■ **GOAL OF THE EXERCISE**
Your answer should be the line that contains "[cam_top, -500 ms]" and each line after it, restated word for word through the final line of the entries.

[DATASET CONTENT Boundary: Start]

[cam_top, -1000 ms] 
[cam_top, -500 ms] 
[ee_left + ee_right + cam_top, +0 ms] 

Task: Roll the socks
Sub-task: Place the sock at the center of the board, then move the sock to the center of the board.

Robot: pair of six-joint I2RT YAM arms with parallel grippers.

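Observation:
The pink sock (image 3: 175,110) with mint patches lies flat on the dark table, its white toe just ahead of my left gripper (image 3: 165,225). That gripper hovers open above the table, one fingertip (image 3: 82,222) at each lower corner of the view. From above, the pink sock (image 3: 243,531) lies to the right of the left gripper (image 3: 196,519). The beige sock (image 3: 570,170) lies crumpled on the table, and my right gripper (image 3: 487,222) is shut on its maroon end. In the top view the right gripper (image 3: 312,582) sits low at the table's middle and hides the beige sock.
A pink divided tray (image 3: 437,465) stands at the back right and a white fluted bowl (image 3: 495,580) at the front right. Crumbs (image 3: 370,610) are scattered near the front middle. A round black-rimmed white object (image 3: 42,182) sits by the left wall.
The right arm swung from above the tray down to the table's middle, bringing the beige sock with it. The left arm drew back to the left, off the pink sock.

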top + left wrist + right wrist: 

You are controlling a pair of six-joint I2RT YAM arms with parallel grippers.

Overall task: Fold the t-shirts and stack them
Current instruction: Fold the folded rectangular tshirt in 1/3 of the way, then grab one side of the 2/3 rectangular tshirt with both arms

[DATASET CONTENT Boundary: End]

■ **WRITTEN ANSWER**
[cam_top, -500 ms] 
[ee_left + ee_right + cam_top, +0 ms] 

Task: Roll the socks
Sub-task: Place the sock at the center of the board, then move the sock to the center of the board.

Robot: pair of six-joint I2RT YAM arms with parallel grippers.

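Observation:
The pink sock (image 3: 175,110) with mint patches lies flat on the dark table, its white toe just ahead of my left gripper (image 3: 165,225). That gripper hovers open above the table, one fingertip (image 3: 82,222) at each lower corner of the view. From above, the pink sock (image 3: 243,531) lies to the right of the left gripper (image 3: 196,519). The beige sock (image 3: 570,170) lies crumpled on the table, and my right gripper (image 3: 487,222) is shut on its maroon end. In the top view the right gripper (image 3: 312,582) sits low at the table's middle and hides the beige sock.
A pink divided tray (image 3: 437,465) stands at the back right and a white fluted bowl (image 3: 495,580) at the front right. Crumbs (image 3: 370,610) are scattered near the front middle. A round black-rimmed white object (image 3: 42,182) sits by the left wall.
The right arm swung from above the tray down to the table's middle, bringing the beige sock with it. The left arm drew back to the left, off the pink sock.
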
top + left wrist + right wrist: 

You are controlling a pair of six-joint I2RT YAM arms with parallel grippers.

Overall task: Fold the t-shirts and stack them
Current instruction: Fold the folded rectangular tshirt in 1/3 of the way, then grab one side of the 2/3 rectangular tshirt with both arms

The exercise is fully answered.